然后,他盯着叶泽,像是第一次真正认识这个人一样,压低了声音,语气带着几分难以置信和意味深长:

“叶科长,你这……真是好本事啊。”

这声“好本事”,它不是上次那种略带嘲讽的客套,而是带着实实在在的惊叹。惊叹于叶泽在逆境中依然能兑现承诺的能量,更惊叹于他这份沉得住气的可怕心态。

叶泽仿佛完全没有听出他话里的深意,脸上依旧是那副平静无波的样子,甚至嘴角还勉强扯出一丝谦逊的微笑:“赵主任过奖了。不过是兑现承诺,不想失信于人罢了。到时候就劳烦你带着贵家公子直接到机械厂劳资科报到就行了。”

赵德明目光闪烁了一下,他点了点头,脸上的神色缓和了许多,甚至带上了一点“亲热”的姿态:“不管怎么说,叶科长,你是个信人!这份情,我老赵记下了!”

他凑近半步,声音压得更低:“听说你去了档案局那边……王德贵那个人,心眼多,你多留神。有什么需要通气的地方,或者听到什么风声,尽管来找我,我赵德明认你这个朋友。”

叶泽要的就是这句话,他也和赵德明仿佛很熟的说道:“谢谢赵科长提醒。初来机关,很多规矩还不懂,以后少不得要麻烦您。咱们两家单位不远,以后少不了多走动啊!”

“好说,好说!”赵德明拍了拍胸脯,显得很仗义。交易达成,彼此心照不宣。

两人又低声交谈了几句无关痛痒的话,便各自分开,消失在渐浓的暮色里。

叶泽走在回家的路上,夜风吹拂,带来一丝凉意。搞定赵德明,只是他布下的又一颗棋子。这颗棋子或许不算重要,但关键时刻,或许能起到意想不到的作用。

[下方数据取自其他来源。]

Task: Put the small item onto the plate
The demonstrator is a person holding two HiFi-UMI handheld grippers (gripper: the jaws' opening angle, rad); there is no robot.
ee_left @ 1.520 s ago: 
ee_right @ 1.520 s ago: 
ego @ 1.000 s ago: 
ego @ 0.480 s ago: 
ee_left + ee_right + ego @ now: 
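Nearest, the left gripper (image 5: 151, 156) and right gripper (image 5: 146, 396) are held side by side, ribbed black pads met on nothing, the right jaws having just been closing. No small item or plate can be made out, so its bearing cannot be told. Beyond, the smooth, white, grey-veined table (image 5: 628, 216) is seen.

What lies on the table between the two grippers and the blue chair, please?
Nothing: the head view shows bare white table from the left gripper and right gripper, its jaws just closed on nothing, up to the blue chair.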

随后,叶泽在档案局的日子,就在这日复一日的灰尘、霉味和寂静中悄然流逝。

他每天总是第一个到,最后一个走,将自己完全埋没在那堆“资料堆”里。

王局长交代的那批民国档案,杂乱无章,破损严重,整理起来异常繁琐吃力,但他也没有丝毫怨言,只是耐心地一份份清理、归类、编号、摘录。

他那间狭小的办公室,渐渐被整理得井井有条,原本堆积如山的档案一捆一捆的,开始以肉眼可见的速度减少,取而代之的是一摞摞分类清晰、标签明确的档案盒。

叶泽的这番动静,自然落入了档案局郑大爷的眼里。

郑大爷是档案局的老人了,他起初对叶泽是极为不屑的。

关于叶泽“卖亲求荣”的传闻,他早有耳闻,打心眼里瞧不上这种品行有亏的年轻人。

郑大爷看着王局长他们针对叶泽,他以为这个从大国营工厂被发配来的“关系户”,又是个吃不了苦、受不得气的绣花枕头,面对王局长刻意刁难给的这份苦差事,最多撑不过三天就会原形毕露,要么撂挑子不干,要么去找关系调走。

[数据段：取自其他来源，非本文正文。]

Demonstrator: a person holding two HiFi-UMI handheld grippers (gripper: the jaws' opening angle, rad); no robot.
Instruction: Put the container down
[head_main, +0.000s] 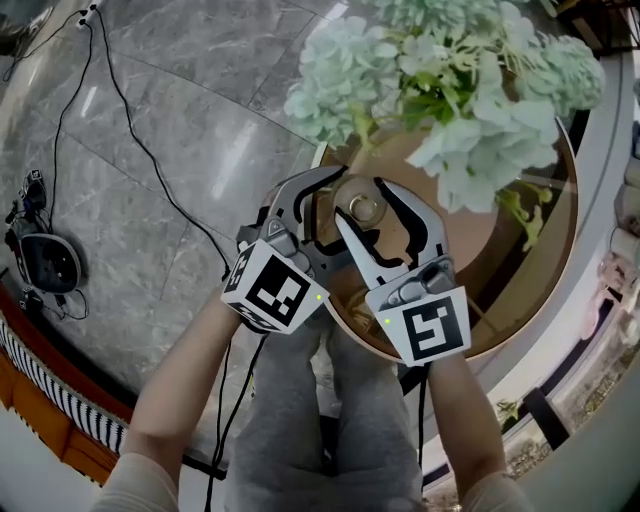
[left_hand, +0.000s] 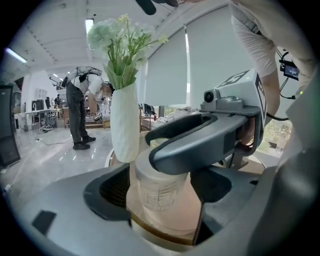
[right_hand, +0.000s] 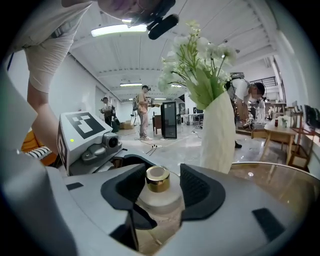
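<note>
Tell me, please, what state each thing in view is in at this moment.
container: upright, standing on the table.
gold cap: on the container's neck.
left claw: around the container's body; whether its pads press on it is unclear.
right claw: open, straddling the gold cap with a gap on each side.
vase: upright on the table, holding flowers.

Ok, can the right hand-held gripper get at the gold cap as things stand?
Probably yes. The gold cap stands between the open jaws of the right hand-held gripper, with a gap on either side. The left hand-held gripper sits lower, around the body of the container.
</note>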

然而,一天,两天,一个星期过去了……叶泽非但没有叫苦连天,反而越发沉静专注。

郑大爷偶尔假装巡视,从叶泽那虚掩的门口经过,总能看见那个年轻人撑在桌子上,就着昏暗的光线,小心翼翼地翻阅着那些脆弱的纸张,时而凝眉思索,时而提笔记录,他的那份专注和耐心,与他印象中浮躁轻狂的年轻人截然不同。

这不禁让郑大爷心里泛起了一丝嘀咕。

这天下午,天气闷热,档案局里更是静得只剩下知了的聒噪。

郑大爷闲来无事,背着手,踱着步子,又一次晃悠到了叶泽办公室门口。只见叶泽正挽着袖子,额头上沁着细密的汗珠,正将一批刚整理好的档案盒整齐地码放到墙角的架子上。

办公室虽然依旧简陋,但地面干净,物品归置有序,连那扇唯一的气窗玻璃都又被擦得亮堂了些。

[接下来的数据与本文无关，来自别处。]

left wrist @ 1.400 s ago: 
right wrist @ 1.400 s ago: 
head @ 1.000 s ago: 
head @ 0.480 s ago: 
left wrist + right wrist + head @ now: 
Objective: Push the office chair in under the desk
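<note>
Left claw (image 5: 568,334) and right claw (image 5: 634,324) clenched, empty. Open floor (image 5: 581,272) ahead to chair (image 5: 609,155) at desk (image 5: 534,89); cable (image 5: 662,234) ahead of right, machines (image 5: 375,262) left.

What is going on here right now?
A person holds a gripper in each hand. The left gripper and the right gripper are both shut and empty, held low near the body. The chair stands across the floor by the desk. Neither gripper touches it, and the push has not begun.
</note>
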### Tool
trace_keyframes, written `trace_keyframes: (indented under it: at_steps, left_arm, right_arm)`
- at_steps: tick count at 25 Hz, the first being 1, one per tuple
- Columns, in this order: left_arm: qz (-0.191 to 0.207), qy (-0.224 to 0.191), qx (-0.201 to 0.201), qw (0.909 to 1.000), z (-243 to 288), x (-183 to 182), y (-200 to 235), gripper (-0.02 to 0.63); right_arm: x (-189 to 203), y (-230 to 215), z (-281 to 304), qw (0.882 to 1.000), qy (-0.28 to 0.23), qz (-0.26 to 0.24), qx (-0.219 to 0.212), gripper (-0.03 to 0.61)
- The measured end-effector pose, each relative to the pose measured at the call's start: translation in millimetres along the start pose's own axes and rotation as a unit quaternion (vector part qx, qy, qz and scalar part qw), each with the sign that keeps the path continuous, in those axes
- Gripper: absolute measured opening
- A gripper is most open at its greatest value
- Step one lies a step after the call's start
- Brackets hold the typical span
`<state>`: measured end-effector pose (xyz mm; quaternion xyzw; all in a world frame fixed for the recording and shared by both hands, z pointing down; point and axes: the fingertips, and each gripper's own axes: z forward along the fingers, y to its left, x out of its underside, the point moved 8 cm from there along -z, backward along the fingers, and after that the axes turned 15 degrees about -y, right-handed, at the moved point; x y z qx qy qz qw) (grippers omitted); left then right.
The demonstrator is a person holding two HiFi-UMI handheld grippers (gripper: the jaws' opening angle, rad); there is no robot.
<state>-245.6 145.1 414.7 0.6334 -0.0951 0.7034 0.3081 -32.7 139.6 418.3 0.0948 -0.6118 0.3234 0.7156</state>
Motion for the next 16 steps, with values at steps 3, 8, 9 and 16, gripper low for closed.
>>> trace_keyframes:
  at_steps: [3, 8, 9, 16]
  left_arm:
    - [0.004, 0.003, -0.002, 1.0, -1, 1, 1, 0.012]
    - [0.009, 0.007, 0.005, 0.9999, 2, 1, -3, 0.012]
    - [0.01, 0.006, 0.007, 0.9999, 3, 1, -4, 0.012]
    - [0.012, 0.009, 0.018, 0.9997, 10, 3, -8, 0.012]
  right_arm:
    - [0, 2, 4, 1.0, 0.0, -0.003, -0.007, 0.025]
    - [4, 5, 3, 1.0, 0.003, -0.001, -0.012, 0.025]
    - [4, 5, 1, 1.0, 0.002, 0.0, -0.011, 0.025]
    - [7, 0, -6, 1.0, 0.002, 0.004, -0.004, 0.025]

郑大爷倚在门框上,看着叶泽忙碌的背影,终于忍不住,带着几分调侃和试探,开了口,声音带着老北京特有的那股劲儿:“嗬,叶科长,够可以的啊。听说你以前在机械厂,手下管着百十号人,机器轰隆响,那多带劲!现在倒好,跑我们这破庙里,跟这些都快化成灰的破纸片子较上劲了?何苦呢!”

他顿了顿,浑浊却锐利的眼睛扫过叶泽平静的侧脸,“你呀,好歹也算是个有根脚的人,想想办法,活动活动,调走得了。搁这儿,能有什么出息?”